We conclude that the Air Force’s exclusion of this task order from consideration is the responsibility of Abacus in the first instance, since nothing in the record shows what efforts the protester made to ensure that a PPQ was provided to the Air Force by its customer. Further, the record does not evidence confusion on the part of the Air Force regarding the task order offered for consideration. On the contrary, the error arose because of a misunderstanding on the part of Abacus’s point of contact. While the error is unfortunate and resulted in the exclusion from consideration of a past performance example that Abacus considers important, nothing in the record leads us to find the agency’s actions unreasonable.

PERFORMANCE CONFIDENCE EVALUATION

D&S argues that the agency’s performance confidence evaluation--and by extension its source selection decisions--failed to consider all of the elements the RFP stated would be evaluated. In this connection, D&S maintains that the agency’s performance confidence evaluation focused almost entirely on the question whether a particular contract was relevant under one or more of the specified areas of consideration. D&S argues that the record shows it was principally the relevancy ratings that dictated the ultimate performance confidence ratings which, in turn, drove the source selection decisions.

Specifically, D&S asserts that the agency failed meaningfully to factor in the other considerations enumerated in the RFP for evaluation during the performance confidence evaluation, including the quality ratings that were assigned to the past performance examples, whether the contracts demonstrated a “sustained track record of performance,” the magnitude of the effort being reviewed (expressed as the dollar value of the example), and whether the example was performed on a worldwide basis.

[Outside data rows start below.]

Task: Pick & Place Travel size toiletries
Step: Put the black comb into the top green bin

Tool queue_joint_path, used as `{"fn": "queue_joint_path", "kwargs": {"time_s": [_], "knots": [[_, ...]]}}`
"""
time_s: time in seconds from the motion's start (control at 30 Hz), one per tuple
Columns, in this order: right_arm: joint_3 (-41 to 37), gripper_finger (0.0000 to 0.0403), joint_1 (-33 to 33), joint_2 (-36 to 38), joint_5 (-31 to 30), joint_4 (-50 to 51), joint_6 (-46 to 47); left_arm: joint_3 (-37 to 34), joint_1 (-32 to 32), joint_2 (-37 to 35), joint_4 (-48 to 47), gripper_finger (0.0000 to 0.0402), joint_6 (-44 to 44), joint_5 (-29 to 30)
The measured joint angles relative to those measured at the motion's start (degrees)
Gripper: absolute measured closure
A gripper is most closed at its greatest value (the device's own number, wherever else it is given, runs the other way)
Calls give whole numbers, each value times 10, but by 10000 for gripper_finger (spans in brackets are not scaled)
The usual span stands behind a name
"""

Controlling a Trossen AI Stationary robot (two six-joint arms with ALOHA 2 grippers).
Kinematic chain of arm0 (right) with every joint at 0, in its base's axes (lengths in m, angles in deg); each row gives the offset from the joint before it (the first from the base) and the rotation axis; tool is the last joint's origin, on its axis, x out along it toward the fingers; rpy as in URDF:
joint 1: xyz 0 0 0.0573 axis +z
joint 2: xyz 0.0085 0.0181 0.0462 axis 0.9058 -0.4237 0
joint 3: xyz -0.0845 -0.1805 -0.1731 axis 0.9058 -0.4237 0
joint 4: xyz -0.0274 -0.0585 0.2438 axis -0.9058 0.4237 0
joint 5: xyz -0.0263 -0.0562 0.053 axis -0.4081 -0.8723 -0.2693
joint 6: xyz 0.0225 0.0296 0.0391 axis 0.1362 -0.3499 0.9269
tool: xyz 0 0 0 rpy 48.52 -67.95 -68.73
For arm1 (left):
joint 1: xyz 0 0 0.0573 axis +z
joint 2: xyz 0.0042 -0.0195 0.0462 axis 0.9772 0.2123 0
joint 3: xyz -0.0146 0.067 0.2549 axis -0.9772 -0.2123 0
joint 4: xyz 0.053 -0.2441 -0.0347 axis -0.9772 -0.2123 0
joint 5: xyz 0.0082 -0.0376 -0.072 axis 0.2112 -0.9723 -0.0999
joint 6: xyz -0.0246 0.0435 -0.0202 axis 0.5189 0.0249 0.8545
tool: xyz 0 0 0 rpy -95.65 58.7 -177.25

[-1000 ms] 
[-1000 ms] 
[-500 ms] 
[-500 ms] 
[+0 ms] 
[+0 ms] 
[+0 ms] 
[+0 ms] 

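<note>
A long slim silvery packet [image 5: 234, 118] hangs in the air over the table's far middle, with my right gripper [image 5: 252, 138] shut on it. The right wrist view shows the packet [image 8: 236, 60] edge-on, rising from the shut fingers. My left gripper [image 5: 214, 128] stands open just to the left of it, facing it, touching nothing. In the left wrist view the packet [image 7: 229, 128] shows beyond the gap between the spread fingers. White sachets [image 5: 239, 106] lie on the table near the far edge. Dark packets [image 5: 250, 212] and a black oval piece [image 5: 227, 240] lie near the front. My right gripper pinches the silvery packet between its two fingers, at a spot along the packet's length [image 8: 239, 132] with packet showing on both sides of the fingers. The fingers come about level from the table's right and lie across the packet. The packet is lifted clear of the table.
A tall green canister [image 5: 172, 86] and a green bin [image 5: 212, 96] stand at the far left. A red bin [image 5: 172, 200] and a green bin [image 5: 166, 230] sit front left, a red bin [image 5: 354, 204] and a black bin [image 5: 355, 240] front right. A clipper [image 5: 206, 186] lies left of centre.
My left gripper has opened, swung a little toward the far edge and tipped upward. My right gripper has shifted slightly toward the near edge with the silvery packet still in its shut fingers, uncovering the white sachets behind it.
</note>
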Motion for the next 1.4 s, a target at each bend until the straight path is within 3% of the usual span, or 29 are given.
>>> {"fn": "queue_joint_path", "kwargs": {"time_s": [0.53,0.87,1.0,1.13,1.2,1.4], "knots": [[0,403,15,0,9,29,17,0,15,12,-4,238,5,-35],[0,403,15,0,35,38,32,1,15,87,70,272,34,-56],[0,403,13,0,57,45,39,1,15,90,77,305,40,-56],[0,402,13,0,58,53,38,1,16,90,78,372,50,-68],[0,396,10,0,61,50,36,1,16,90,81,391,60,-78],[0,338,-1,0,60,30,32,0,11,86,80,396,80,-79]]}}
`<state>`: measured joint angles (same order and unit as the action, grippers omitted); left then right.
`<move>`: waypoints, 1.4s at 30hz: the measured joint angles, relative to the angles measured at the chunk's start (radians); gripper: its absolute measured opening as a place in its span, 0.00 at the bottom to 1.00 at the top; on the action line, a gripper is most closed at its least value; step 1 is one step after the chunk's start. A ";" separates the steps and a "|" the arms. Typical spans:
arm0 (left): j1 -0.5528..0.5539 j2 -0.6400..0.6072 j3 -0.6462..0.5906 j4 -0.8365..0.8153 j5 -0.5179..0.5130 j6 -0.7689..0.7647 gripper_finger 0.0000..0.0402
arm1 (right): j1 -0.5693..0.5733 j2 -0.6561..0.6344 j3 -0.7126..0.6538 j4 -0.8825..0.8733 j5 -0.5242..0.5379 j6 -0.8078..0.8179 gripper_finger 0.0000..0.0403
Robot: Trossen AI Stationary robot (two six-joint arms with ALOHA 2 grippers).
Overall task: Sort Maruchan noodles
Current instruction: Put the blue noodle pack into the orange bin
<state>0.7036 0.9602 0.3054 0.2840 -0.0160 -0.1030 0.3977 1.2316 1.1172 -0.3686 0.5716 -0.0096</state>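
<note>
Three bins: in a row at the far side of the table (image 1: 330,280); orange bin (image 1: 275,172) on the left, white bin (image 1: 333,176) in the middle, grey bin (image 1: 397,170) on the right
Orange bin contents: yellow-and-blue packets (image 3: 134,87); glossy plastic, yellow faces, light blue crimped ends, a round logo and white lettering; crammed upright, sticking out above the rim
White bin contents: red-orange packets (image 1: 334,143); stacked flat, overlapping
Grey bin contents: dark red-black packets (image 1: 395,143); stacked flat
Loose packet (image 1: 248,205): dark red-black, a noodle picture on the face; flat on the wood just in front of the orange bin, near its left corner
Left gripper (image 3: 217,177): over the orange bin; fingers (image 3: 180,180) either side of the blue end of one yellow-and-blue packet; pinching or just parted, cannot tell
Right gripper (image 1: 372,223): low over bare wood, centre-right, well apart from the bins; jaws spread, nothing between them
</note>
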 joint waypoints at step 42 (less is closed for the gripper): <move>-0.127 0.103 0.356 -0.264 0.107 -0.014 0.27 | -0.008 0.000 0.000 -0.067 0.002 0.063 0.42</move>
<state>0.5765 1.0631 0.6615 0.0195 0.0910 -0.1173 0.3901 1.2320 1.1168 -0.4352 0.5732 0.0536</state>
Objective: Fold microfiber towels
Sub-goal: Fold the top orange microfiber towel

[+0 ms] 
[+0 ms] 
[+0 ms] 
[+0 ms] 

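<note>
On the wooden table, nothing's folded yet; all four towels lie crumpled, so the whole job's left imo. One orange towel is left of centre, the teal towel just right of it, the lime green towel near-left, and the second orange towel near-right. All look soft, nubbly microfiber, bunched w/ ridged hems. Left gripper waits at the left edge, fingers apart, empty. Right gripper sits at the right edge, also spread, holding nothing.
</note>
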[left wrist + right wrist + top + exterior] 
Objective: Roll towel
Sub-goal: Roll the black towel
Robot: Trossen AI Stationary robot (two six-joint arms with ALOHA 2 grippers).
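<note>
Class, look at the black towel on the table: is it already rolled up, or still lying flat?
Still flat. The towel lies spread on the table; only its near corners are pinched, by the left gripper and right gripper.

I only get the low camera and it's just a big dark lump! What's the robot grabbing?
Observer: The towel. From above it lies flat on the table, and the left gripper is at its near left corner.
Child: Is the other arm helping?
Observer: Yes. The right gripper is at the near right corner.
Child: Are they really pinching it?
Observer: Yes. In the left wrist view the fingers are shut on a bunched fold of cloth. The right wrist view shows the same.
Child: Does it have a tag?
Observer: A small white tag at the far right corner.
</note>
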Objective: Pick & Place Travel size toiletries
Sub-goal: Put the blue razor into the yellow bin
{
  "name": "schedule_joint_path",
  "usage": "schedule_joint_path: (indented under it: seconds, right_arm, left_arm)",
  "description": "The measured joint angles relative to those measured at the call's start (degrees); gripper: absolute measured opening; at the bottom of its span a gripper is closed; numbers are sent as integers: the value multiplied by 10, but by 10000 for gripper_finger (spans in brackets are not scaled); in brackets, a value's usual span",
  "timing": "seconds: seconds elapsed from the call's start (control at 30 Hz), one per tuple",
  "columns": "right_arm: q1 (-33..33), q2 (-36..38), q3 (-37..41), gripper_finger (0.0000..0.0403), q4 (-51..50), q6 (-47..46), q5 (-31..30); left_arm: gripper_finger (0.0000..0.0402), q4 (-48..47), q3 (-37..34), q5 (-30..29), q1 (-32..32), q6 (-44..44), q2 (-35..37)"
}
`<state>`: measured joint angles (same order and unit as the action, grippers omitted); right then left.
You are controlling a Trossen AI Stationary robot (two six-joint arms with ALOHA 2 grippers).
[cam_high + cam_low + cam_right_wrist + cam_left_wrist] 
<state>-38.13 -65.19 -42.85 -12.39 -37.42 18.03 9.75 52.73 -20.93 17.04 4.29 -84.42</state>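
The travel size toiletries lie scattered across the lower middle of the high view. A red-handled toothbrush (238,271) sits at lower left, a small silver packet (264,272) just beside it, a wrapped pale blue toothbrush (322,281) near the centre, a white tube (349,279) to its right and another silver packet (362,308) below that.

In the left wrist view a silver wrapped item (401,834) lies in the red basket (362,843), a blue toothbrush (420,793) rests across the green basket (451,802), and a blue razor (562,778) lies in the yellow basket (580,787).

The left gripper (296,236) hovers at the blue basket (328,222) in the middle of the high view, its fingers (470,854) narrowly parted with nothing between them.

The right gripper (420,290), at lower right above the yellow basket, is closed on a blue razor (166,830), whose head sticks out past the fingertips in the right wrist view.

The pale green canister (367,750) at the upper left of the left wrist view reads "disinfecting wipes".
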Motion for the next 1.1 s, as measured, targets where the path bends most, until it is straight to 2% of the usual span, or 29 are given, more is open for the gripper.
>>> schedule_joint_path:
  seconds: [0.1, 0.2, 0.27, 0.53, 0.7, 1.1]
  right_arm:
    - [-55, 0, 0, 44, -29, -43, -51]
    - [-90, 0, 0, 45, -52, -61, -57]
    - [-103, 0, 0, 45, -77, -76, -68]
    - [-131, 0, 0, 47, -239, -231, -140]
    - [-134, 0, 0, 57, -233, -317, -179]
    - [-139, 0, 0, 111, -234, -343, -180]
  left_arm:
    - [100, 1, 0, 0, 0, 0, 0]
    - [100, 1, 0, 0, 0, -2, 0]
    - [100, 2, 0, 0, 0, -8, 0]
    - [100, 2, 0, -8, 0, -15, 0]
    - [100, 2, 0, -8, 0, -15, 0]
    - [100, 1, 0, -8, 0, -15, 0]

The Air Force essentially disagrees with D&S’s allegation, arguing that it performed what it describes as an integrated performance confidence evaluation that took into consideration all of the RFP’s enumerated considerations.

We have carefully reviewed the record and, as set forth below, conclude that D&S is correct that the agency’s performance confidence evaluation was driven principally by considerations of relevance, and failed meaningfully to consider all of the elements enumerated in the RFP. In reviewing a protest of an agency’s evaluation of proposals, our Office will examine the record to determine whether the agency’s judgment was reasonable and consistent with the stated evaluation criteria and applicable procurement statutes and regulations. Shumaker Trucking & Excavating Contractors, Inc., B-290732, Sept. 25, 2002, 2002 CPD ¶ 169 at 3. While we will not substitute our judgment for that of the agency, we will sustain a protest where the agency’s conclusions are inconsistent with the solicitation’s evaluation criteria, undocumented, or not reasonably based. DRS ICAS, LLC, B-401852.4, B‑401852.5, Sept. 8, 2010, 2010 CPD ¶ 261 at 4-5.

The record includes consensus evaluation reports prepared by the agency’s performance confidence assessment group (PCAG) for each offeror.[17] These consensus reports are comprised of a collection of PCAG evaluation forms that were filled out for each past performance example. A review of the PCAG reports shows that the agency’s overwhelming concern related to the relevancy of the past performance examples, with little or no emphasis on the quality of performance, and virtually no consideration of the place of performance, whether the example demonstrated a sustained track record of performance, or the magnitude of the example in relation to the contracts being awarded.

Even the format of the forms highlights the agency’s focus on the relevancy of the past performance examples. Each form includes a brief listing of information at the top, including identifying information relating to the contract being reviewed, the start and finish dates of the contract, the dollar value of the contract, the place of performance, and several places to identify the contract type (for example, stand-alone or task order, prime contract or subcontract), along with information relating to what information was reviewed by the PCAG (for example, PPQs or CPAR reports). The balance of the form is divided among the areas of relevancy identified in the RFP (metadata environments, NM/ND, NM/ES, ITS, management, and cost), along with a listing of the numerous sub-elements for each area of relevance.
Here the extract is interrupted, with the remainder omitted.